| MATERIAL PROVIDED |
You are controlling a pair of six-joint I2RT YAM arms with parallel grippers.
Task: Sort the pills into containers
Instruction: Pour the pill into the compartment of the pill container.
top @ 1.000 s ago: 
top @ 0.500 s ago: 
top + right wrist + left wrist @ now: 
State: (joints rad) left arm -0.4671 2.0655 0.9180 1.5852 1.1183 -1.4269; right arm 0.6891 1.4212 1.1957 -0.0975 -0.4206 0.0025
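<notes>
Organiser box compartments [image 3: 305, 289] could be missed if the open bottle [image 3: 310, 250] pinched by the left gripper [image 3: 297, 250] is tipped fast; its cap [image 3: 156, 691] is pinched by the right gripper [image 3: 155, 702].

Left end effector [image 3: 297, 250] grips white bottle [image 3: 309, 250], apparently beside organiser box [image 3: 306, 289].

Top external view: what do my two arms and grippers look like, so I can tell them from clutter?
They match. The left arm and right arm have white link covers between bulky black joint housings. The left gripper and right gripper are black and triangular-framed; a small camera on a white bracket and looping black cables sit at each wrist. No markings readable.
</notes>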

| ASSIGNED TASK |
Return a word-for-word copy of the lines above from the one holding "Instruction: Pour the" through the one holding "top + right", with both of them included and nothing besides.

| WRITTEN REPLY |
Instruction: Pour the pill into the compartment of the pill container.
top @ 1.000 s ago: 
top @ 0.500 s ago: 
top + right wrist + left wrist @ now: 

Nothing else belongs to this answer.